◆ Task to complete
What is needed is an exact printout of all the data.

Items from a data source
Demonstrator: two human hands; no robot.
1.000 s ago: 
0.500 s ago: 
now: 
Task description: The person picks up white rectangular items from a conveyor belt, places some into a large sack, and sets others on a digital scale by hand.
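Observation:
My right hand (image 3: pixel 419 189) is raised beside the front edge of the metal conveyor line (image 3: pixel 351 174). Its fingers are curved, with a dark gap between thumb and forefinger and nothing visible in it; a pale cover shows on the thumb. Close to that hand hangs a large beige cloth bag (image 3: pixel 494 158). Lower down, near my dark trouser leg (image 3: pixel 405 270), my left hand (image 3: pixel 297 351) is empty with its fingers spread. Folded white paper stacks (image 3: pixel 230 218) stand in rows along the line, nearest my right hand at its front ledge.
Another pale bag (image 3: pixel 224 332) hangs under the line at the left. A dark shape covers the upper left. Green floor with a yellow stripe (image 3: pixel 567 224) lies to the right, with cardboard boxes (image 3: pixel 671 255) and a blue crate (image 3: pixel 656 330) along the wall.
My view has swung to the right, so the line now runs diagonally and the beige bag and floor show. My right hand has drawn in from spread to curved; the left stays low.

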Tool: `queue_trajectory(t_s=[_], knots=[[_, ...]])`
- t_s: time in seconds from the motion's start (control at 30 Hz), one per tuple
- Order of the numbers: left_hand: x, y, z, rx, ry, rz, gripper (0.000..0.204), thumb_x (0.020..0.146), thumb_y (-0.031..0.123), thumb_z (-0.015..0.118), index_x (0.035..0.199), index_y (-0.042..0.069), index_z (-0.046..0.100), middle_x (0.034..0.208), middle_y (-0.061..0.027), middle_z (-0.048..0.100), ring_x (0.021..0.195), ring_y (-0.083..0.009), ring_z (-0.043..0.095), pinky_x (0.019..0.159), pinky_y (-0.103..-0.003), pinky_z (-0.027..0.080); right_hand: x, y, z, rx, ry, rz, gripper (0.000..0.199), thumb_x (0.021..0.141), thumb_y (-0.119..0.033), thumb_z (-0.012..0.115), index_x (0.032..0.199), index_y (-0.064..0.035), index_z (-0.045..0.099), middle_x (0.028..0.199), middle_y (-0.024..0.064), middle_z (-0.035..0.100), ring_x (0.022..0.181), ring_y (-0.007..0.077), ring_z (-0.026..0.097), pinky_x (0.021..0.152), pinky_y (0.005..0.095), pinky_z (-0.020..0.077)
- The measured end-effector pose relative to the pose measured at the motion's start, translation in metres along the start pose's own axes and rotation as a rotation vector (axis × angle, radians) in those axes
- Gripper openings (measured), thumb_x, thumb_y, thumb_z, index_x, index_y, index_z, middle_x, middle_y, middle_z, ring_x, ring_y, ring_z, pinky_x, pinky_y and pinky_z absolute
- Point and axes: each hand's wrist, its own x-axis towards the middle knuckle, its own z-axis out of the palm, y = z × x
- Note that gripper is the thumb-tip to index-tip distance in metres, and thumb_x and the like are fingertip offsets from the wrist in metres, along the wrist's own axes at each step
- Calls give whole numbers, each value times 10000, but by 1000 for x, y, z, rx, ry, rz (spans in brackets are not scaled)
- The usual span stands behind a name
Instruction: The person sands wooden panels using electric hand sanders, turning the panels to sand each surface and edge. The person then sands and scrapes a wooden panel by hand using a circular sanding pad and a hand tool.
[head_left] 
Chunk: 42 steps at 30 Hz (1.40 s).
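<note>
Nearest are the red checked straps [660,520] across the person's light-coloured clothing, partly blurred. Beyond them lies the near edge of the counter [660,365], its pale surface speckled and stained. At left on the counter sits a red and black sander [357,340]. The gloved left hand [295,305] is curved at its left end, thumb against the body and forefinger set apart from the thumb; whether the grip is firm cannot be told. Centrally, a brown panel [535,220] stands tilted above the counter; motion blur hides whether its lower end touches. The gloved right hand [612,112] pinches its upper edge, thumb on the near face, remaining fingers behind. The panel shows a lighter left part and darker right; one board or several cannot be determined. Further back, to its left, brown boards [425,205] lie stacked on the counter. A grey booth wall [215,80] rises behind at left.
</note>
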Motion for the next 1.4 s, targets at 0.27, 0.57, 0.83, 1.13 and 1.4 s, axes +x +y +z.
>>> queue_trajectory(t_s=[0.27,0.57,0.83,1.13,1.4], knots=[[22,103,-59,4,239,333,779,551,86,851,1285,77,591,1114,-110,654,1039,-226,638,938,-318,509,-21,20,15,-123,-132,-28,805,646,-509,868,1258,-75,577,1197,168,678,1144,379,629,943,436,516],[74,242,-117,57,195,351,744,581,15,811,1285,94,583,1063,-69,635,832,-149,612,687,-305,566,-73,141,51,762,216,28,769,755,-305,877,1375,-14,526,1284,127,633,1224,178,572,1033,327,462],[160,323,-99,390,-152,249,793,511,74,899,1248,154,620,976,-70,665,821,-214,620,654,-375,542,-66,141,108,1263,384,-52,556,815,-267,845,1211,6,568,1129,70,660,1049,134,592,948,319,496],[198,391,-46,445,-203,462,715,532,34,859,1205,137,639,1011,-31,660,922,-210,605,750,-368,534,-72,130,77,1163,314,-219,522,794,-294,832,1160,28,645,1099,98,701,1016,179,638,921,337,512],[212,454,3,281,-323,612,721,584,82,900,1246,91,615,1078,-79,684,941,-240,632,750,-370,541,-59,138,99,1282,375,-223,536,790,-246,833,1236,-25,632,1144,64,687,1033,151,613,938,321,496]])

◆ Solution
Demonstrator: two human hands; no robot.
1.000 s ago: 
0.500 s ago: 
now: 
Task description: The person picks up white rectangular items from a conveyor belt, places some into a large sack, and sets others on a digital scale by hand.
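Observation:
My right hand (image 3: pixel 419 189) is raised beside the front edge of the metal conveyor line (image 3: pixel 351 174). Its fingers are curved, with a dark gap between thumb and forefinger and nothing visible in it; a pale cover shows on the thumb. Close to that hand hangs a large beige cloth bag (image 3: pixel 494 158). Lower down, near my dark trouser leg (image 3: pixel 405 270), my left hand (image 3: pixel 297 351) is empty with its fingers spread. Folded white paper stacks (image 3: pixel 230 218) stand in rows along the line, nearest my right hand at its front ledge.
Another pale bag (image 3: pixel 224 332) hangs under the line at the left. A dark shape covers the upper left. Green floor with a yellow stripe (image 3: pixel 567 224) lies to the right, with cardboard boxes (image 3: pixel 671 255) and a blue crate (image 3: pixel 656 330) along the wall.
My view has swung to the right, so the line now runs diagonally and the beige bag and floor show. My right hand has drawn in from spread to curved; the left stays low.
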
Tool: `queue_trajectory(t_s=[_], knots=[[_, ...]])`
- t_s: time in seconds from the motion's start (control at 30 Hz), one per tuple
- Order of the numbers: left_hand: x, y, z, rx, ry, rz, gripper (0.000..0.204), thumb_x (0.020..0.146), thumb_y (-0.031..0.123), thumb_z (-0.015..0.118), index_x (0.035..0.199), index_y (-0.042..0.069), index_z (-0.046..0.100), middle_x (0.034..0.208), middle_y (-0.061..0.027), middle_z (-0.048..0.100), ring_x (0.021..0.195), ring_y (-0.083..0.009), ring_z (-0.043..0.095), pinky_x (0.019..0.159), pinky_y (-0.103..-0.003), pinky_z (-0.027..0.080); right_hand: x, y, z, rx, ry, rz, gripper (0.000..0.199), thumb_x (0.021..0.141), thumb_y (-0.119..0.033), thumb_z (-0.012..0.115), index_x (0.032..0.199), index_y (-0.064..0.035), index_z (-0.045..0.099), middle_x (0.028..0.199), middle_y (-0.024..0.064), middle_z (-0.035..0.100), ring_x (0.022..0.181), ring_y (-0.007..0.077), ring_z (-0.026..0.097), pinky_x (0.021..0.152), pinky_y (0.005..0.095), pinky_z (-0.020..0.077)
- The measured end-effector pose relative to the pose measured at the motion's start, translation in metres along the start pose's own axes and rotation as a rotation vector (axis × angle, radians) in those axes
- Gripper openings (measured), thumb_x, thumb_y, thumb_z, index_x, index_y, index_z, middle_x, middle_y, middle_z, ring_x, ring_y, ring_z, pinky_x, pinky_y and pinky_z absolute
- Point and axes: each hand's wrist, its own x-axis towards the middle knuckle, its own z-axis out of the palm, y = z × x
- Note that gripper is the thumb-tip to index-tip distance in metres, and thumb_x and the like are fingertip offsets from the wrist in metres, along the wrist's own axes at each step
- Calls give whole numbers, each value times 10000, but by 1000 for x, y, z, rx, ry, rz (spans in brackets are not scaled)
- The usual span stands behind a name
Instruction: The person sands wooden panels using electric hand sanders, turning the panels to sand each surface and edge. The person then sands and scrapes a wooden panel by hand using a circular sanding pad and a hand tool.
[head_left] 
Chunk: 42 steps at 30 Hz (1.40 s).
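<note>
Nearest are the red checked straps [660,520] across the person's light-coloured clothing, partly blurred. Beyond them lies the near edge of the counter [660,365], its pale surface speckled and stained. At left on the counter sits a red and black sander [357,340]. The gloved left hand [295,305] is curved at its left end, thumb against the body and forefinger set apart from the thumb; whether the grip is firm cannot be told. Centrally, a brown panel [535,220] stands tilted above the counter; motion blur hides whether its lower end touches. The gloved right hand [612,112] pinches its upper edge, thumb on the near face, remaining fingers behind. The panel shows a lighter left part and darker right; one board or several cannot be determined. Further back, to its left, brown boards [425,205] lie stacked on the counter. A grey booth wall [215,80] rises behind at left.
</note>
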Motion for the next 1.4 s, targets at 0.27, 0.57, 0.83, 1.13 and 1.4 s, axes +x +y +z.
>>> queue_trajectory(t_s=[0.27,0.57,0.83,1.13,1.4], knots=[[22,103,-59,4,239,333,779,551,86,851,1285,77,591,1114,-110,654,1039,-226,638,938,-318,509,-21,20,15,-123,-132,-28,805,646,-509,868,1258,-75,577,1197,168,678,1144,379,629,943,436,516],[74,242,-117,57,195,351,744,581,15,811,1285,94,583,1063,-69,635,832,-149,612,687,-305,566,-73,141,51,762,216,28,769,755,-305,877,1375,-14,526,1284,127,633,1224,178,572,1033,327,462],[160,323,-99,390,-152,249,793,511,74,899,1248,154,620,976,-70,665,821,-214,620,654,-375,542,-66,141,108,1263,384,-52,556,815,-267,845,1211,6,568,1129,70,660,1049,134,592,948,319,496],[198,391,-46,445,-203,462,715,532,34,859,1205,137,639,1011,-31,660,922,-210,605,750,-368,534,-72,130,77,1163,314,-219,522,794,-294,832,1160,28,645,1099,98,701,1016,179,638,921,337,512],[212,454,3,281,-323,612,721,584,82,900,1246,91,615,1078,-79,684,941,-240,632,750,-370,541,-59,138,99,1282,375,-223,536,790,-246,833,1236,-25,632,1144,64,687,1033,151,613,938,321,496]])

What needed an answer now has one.